All of the data is to be set down again without alteration.

BEGIN DATASET EXCERPT

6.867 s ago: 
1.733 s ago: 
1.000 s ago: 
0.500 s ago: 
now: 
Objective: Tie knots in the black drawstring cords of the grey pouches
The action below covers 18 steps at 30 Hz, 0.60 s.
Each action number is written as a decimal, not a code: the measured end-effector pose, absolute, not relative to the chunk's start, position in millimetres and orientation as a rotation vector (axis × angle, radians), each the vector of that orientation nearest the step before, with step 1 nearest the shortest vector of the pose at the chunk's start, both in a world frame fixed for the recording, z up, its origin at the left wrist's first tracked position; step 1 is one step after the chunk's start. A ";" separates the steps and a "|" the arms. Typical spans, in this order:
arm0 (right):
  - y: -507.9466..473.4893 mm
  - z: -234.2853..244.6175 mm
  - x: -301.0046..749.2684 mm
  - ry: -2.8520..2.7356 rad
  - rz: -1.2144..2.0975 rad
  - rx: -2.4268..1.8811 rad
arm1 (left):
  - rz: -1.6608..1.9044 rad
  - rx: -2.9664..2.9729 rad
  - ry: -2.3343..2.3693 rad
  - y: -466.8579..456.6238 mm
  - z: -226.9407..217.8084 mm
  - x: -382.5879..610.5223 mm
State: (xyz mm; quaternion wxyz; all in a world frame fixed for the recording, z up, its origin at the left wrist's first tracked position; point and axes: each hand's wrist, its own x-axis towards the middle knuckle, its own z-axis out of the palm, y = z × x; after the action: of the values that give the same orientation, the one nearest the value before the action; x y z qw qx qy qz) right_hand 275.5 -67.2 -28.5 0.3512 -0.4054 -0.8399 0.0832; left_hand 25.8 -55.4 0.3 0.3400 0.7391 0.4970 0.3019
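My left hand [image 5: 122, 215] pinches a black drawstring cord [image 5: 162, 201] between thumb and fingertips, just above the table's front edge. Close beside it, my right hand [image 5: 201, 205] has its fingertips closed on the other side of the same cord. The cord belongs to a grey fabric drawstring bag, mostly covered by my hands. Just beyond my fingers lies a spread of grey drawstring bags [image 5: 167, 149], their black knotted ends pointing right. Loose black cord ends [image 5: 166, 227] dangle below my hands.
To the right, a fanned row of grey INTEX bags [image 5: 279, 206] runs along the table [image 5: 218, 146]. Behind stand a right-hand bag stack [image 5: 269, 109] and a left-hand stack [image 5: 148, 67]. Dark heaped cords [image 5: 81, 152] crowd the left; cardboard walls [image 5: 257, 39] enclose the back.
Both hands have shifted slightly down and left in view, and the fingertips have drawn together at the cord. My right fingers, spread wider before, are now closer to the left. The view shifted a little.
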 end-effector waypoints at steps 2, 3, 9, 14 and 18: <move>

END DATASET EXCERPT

» TASK RESULT:
6.867 s ago: 
1.733 s ago: 
1.000 s ago: 
0.500 s ago: 
now: 
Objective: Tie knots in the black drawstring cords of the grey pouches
The action below covers 18 steps at 30 Hz, 0.60 s.
Each action number is written as a decimal, not a code: the measured end-effector pose, absolute, not relative to the chunk's start, position in millimetres and orientation as a rotation vector (axis × angle, radians), each the vector of that orientation nearest the step before, with step 1 nearest the shortest vector of the pose at the chunk's start, both in a world frame fixed for the recording, z up, its origin at the left wrist's first tracked position; step 1 is one step after the chunk's start. A ";" separates the steps and a "|" the arms. Typical spans, in this order:
arm0 (right):
  - y: -507.9466..473.4893 mm
  - z: -234.2853..244.6175 mm
  - x: -301.0046..749.2684 mm
  - ry: -2.8520..2.7356 rad
  - rz: -1.2144..2.0975 rad
  - rx: -2.4268..1.8811 rad
arm1 (left):
  - rz: -1.6608..1.9044 rad
  - rx: -2.9664..2.9729 rad
  - ry: -2.3343..2.3693 rad
  - y: -466.8579..456.6238 mm
  - z: -226.9407..217.8084 mm
  - x: -382.5879..610.5223 mm
State: (xyz mm; quaternion wxyz; all in a world frame fixed for the recording, z up, its origin at the left wrist's first tracked position; point and axes: each hand's wrist, its own x-axis towards the middle knuckle, its own z-axis out of the palm, y = z × x; after the action: of the values that give the same orientation, the one nearest the value before the action; x y z qw qx qy qz) right_hand 275.5 -67.2 -28.5 0.3512 -0.4054 -0.8399 0.0832; left_hand 25.8 -55.4 0.3 0.3400 0.7391 0.4970 0.3019
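My left hand [image 5: 122, 215] pinches a black drawstring cord [image 5: 162, 201] between thumb and fingertips, just above the table's front edge. Close beside it, my right hand [image 5: 201, 205] has its fingertips closed on the other side of the same cord. The cord belongs to a grey fabric drawstring bag, mostly covered by my hands. Just beyond my fingers lies a spread of grey drawstring bags [image 5: 167, 149], their black knotted ends pointing right. Loose black cord ends [image 5: 166, 227] dangle below my hands.
To the right, a fanned row of grey INTEX bags [image 5: 279, 206] runs along the table [image 5: 218, 146]. Behind stand a right-hand bag stack [image 5: 269, 109] and a left-hand stack [image 5: 148, 67]. Dark heaped cords [image 5: 81, 152] crowd the left; cardboard walls [image 5: 257, 39] enclose the back.
Both hands have shifted slightly down and left in view, and the fingertips have drawn together at the cord. My right fingers, spread wider before, are now closer to the left. The view shifted a little.
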 end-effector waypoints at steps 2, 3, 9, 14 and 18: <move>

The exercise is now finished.